I succeeded at finding peace upon the realisation that it’s a daily process and that my idea of peace may look different from another persons. Moreover, this does not mean feeling 100% happy with being Autistic all the time, but learning to recognise the trials and tribulations of life with a disability.

  1. Connecting with Neurodivergent people – I have found that my closest friendship groups consist of Neurodivergent people, which has helped me to feel comfortable, while aiding my abilities to unmask and accept myself. I continue to learn valuable life lessons from my Neurodivergent friends about the tips and tricks to wing it through life.
  2. Social media – Following and interacting with more Neurodivergent ‘creators’ who’ve offered information and resources when they have been sparce elsewhere. I find them particularly helpful on Instagram and TikTok, where I can relate to videos and written words.
  3. Giving myself time and permission – Navigating the World as an Autistic individual comes with its challenges; I’ve learned to take things each day at a time and to give myself longer as and when required. It’s okay to do things differently, it’s okay to take time.
  4. Learning to accommodate myself – This has meant allowing myself to use sensory aids (Such as fidget toys, loop earplugs and earphones) in public settings to assist the self stimulatory (Stimming) process.
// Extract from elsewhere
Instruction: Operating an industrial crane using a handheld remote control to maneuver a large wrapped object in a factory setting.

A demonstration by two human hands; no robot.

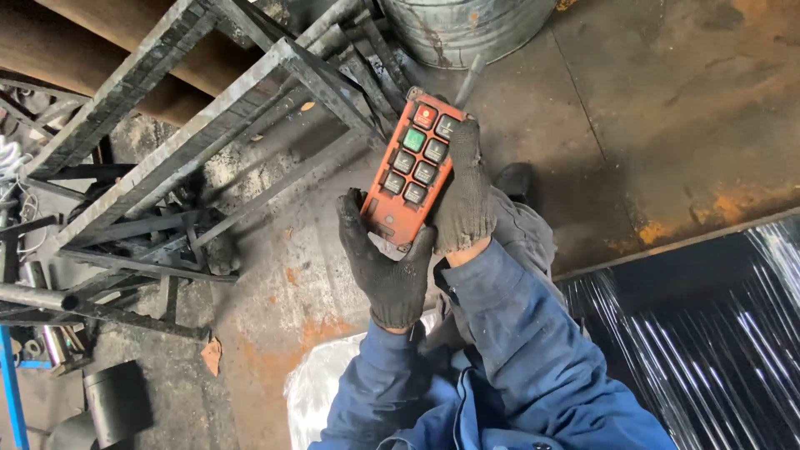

With this included accepting accommodations and no longer feeling ‘undeserving’ of them, which could mean additional time in exams, airport assistance and access to quiet spaces.
  5. Prioritising time for my special interests – Alongside my biggest interest in animals, I am also interested in writing, photography and getting into nature. These interests enable me to regulate and to find a temporary escape from my busy Brain.
  6. Finding my voice – An unwritten component of an Autism diagnosis is self-advocacy. I began my journey with restricted communication (And a limited knowledge of Autism) I’m now learning to find my voice, which means challenging things when I feel they are not quite right and advocating for myself to gain the support, understanding, and accommodations that I require.
  7. Stopping comparison – I grew up comparing myself to non-autistic individuals and then began comparing myself to autistic individuals after receiving my diagnosis. I picked at myself constantly for not having *every single* autistic trait. I have since realised that it’s possible to share a ‘label’ with another person, but to be completely individual.

Biography

Hello! My name is Laur and I’m a Zoologist and pre Vet from the UK. Alongside my interests in animal behaviour, welfare, and medicine, I am passionate about autism advocacy. After receiving a late-diagnosis, I am keen to share my story and experiences with others to raise awareness (coincide with the highs and lows) of life with a Neurodivergent Brain.